Assignment –
For the data below, give again exactly the lines from the one containing "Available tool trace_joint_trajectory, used" through the one containing "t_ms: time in", both ends included, and no others.
** Opening Raw data block **
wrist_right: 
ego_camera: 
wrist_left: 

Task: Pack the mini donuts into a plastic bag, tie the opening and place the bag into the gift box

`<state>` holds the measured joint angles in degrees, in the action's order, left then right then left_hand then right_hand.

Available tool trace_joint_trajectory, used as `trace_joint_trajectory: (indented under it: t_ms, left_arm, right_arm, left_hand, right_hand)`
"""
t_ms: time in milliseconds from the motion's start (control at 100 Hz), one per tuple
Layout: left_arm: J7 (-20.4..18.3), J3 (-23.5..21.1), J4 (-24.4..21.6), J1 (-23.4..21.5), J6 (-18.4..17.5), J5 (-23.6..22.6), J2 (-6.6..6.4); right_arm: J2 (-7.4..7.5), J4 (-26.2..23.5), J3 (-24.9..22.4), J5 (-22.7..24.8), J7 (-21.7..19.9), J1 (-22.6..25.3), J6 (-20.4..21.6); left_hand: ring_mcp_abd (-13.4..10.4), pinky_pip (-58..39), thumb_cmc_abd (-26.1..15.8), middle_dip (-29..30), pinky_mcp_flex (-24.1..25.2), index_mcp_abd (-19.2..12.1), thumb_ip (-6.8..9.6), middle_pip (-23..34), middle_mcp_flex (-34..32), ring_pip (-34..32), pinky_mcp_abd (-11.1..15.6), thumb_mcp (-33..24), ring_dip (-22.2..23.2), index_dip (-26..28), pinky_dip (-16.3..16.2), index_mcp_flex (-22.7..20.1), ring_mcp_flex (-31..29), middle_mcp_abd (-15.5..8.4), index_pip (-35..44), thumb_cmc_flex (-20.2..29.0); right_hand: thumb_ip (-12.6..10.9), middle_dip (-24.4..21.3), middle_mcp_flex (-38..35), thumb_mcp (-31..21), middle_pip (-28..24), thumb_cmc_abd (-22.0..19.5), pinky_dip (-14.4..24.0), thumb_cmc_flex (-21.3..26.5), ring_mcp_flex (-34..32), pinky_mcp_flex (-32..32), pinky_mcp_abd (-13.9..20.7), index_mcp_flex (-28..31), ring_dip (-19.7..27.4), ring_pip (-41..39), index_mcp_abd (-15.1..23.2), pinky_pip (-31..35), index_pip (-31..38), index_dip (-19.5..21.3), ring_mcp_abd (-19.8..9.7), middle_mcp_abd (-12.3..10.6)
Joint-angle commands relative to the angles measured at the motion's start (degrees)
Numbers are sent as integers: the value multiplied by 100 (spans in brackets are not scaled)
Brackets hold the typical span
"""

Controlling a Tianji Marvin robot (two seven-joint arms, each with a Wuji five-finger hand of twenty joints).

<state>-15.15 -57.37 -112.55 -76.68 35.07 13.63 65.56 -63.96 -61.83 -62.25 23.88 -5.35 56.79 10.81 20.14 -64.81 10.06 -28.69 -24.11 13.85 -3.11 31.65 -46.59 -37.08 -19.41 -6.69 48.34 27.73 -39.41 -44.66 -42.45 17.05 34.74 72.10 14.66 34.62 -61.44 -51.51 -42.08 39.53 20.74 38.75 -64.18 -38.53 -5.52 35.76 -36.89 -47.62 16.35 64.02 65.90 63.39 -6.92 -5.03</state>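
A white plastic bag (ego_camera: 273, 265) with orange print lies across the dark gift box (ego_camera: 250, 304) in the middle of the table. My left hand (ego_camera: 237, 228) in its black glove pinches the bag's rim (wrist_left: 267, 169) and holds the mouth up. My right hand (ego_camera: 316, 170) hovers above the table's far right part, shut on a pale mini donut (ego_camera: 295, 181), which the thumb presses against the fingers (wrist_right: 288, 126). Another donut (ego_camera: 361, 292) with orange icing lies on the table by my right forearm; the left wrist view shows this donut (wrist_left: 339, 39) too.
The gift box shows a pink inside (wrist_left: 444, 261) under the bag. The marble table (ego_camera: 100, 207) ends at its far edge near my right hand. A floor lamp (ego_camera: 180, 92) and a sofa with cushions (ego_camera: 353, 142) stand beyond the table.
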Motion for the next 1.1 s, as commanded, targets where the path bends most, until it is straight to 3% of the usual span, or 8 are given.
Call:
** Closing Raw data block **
Exercise solution –
Available tool trace_joint_trajectory, used as `trace_joint_trajectory: (indented under it: t_ms, left_arm, right_arm, left_hand, right_hand)`
"""
t_ms: time in milliseconds from the motion's start (control at 100 Hz), one per tuple

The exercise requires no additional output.